Every line with the string "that" in it belongs in your answer, so copy them all from the data.

__Collected material__:
****************
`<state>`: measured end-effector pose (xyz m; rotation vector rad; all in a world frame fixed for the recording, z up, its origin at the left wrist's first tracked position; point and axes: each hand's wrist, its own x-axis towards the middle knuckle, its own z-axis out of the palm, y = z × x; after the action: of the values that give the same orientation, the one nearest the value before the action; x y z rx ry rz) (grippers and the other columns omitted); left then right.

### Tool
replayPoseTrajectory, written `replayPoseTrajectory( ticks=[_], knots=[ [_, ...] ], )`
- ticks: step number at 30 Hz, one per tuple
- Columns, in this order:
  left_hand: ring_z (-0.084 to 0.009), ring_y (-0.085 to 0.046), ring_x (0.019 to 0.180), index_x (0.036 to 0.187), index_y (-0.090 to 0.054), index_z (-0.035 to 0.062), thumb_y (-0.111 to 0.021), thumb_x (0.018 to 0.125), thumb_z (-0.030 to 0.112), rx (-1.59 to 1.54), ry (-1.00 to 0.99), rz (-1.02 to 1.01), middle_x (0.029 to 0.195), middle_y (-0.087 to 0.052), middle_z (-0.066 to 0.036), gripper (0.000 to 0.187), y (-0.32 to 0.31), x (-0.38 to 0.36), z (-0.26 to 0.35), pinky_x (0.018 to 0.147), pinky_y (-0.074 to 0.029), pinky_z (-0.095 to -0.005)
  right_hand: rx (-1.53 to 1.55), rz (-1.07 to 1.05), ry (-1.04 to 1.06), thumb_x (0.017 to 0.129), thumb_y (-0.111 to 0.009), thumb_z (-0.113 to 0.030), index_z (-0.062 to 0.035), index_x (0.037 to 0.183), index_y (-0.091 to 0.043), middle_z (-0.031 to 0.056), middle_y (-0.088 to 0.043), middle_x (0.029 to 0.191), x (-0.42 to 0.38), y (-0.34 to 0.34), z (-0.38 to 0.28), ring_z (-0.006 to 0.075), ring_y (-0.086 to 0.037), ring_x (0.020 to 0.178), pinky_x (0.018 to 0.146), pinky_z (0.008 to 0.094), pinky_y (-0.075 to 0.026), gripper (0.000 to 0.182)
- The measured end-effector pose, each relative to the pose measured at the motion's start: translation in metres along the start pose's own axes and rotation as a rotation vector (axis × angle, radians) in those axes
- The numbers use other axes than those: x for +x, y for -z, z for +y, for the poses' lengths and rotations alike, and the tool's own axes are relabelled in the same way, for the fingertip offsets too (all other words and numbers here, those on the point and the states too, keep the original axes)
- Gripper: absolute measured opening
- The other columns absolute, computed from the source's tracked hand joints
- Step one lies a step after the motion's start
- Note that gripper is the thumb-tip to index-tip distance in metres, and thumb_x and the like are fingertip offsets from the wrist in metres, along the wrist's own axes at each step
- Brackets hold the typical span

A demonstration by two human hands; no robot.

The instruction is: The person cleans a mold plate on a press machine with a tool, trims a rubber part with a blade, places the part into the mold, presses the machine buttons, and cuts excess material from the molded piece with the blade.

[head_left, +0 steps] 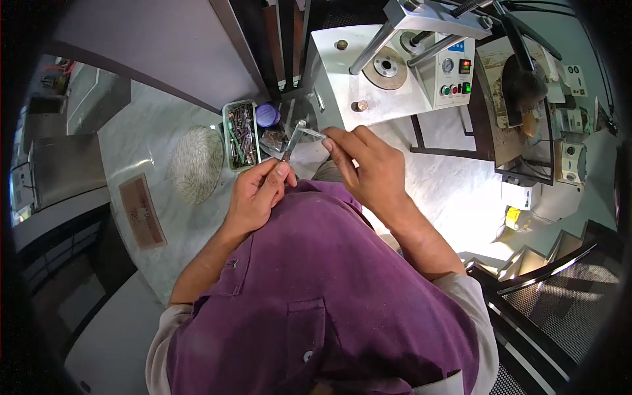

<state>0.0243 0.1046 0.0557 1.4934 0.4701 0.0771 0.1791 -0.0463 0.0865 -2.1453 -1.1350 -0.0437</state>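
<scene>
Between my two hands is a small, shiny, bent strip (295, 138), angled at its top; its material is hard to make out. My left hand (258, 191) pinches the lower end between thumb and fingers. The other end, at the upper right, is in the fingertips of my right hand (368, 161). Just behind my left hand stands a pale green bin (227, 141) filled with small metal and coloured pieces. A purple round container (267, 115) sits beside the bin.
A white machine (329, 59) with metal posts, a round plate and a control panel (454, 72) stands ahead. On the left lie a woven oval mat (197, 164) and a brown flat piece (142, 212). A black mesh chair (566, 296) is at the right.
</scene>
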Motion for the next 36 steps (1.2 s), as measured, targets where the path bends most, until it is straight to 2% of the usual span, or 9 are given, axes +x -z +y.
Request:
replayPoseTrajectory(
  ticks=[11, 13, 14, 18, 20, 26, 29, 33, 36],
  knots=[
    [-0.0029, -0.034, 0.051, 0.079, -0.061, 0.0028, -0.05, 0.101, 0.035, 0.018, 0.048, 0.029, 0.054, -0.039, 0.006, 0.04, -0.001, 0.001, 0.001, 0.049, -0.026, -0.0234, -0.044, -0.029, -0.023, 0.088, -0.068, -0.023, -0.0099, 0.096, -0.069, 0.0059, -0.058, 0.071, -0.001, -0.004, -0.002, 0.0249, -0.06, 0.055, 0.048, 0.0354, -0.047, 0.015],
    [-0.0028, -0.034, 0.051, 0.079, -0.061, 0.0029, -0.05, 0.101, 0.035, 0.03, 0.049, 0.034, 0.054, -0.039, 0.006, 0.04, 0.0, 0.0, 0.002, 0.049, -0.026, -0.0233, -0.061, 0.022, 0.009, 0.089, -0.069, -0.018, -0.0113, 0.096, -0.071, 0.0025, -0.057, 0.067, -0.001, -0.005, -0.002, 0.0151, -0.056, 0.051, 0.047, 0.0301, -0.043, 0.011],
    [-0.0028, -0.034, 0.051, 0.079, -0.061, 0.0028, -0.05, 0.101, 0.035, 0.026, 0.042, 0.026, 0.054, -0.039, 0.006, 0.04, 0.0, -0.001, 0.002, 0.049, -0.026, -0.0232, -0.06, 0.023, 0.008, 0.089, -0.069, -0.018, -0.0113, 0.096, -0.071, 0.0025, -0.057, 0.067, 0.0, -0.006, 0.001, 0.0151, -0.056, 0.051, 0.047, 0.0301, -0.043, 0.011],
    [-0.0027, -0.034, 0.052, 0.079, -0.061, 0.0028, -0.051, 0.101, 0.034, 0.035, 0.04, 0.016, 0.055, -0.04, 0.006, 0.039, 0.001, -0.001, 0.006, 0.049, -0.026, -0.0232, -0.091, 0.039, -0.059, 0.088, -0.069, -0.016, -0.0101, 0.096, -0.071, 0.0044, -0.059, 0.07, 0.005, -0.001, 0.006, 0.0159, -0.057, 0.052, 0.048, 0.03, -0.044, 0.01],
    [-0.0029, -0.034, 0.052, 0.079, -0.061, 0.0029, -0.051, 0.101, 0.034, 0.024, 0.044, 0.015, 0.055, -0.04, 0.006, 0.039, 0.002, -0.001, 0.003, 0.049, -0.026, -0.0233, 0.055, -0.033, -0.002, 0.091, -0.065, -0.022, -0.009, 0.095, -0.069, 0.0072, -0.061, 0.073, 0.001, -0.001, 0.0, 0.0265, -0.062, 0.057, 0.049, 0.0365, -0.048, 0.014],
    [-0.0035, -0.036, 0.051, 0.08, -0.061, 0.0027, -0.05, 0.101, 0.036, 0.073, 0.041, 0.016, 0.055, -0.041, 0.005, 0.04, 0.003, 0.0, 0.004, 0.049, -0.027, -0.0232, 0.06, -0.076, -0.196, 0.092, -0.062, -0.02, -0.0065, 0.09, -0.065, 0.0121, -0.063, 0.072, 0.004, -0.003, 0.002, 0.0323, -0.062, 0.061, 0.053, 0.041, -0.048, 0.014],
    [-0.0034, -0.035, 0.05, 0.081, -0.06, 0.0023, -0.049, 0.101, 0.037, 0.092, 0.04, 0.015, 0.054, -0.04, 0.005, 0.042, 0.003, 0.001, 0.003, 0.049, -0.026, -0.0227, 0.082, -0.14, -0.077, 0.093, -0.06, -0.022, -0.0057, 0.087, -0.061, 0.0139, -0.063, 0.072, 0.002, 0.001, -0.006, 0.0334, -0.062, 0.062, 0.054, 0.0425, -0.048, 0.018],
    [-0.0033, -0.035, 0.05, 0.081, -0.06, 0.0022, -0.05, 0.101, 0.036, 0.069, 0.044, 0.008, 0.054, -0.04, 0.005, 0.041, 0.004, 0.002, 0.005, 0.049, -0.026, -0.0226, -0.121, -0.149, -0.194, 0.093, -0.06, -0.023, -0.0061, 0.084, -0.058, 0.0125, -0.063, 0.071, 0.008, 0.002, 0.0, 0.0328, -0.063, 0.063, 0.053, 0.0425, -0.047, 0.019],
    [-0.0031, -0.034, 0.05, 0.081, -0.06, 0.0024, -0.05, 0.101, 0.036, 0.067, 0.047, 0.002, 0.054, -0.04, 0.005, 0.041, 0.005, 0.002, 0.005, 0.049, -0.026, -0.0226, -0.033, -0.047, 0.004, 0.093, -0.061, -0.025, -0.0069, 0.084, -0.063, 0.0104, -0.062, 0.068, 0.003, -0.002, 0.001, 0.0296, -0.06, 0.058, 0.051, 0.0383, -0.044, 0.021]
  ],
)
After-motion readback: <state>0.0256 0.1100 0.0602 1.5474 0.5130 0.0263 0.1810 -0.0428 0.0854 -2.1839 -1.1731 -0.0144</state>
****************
__Your response__:
`<state>`: measured end-effector pose (xyz m; rotation vector rad; all in a world frame fixed for the recording, z up, its origin at the left wrist's first tracked position; point and axes: each hand's wrist, its own x-axis towards the middle knuckle, its own z-axis out of the palm, y = z × x; after the action: of the values that give the same orientation, the one nearest the value before the action; x y z rx ry rz) (grippers and the other columns omitted); left then right.
- Note that gripper is the thumb-tip to index-tip distance in metres, and thumb_x and the like are fingertip offsets from the wrist in metres, along the wrist's own axes at each step

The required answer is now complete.